Some lines in the listing hold the word "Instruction". Return each of them.

## Given records
>>>
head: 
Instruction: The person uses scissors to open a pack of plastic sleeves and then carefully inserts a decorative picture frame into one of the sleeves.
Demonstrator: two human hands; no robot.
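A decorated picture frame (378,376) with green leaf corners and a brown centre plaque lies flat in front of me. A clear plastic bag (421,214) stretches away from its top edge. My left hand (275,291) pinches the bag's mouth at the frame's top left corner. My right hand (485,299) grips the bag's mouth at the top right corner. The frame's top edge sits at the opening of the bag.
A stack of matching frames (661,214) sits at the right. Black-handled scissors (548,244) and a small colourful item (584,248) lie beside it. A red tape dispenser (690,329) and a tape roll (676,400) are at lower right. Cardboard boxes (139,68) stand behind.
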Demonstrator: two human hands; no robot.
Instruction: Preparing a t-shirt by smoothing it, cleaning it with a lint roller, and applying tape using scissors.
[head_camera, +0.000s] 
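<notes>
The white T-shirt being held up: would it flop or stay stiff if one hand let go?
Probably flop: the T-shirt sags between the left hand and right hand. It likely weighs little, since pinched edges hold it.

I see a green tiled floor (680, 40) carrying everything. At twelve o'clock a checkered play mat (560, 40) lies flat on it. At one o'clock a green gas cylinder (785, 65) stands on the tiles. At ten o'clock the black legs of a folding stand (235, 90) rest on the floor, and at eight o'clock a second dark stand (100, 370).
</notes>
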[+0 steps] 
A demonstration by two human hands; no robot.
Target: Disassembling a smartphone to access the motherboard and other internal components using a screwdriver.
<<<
## Result
Instruction: The person uses scissors to open a pack of plastic sleeves and then carefully inserts a decorative picture frame into one of the sleeves.
Instruction: Preparing a t-shirt by smoothing it, cleaning it with a lint roller, and applying tape using scissors.

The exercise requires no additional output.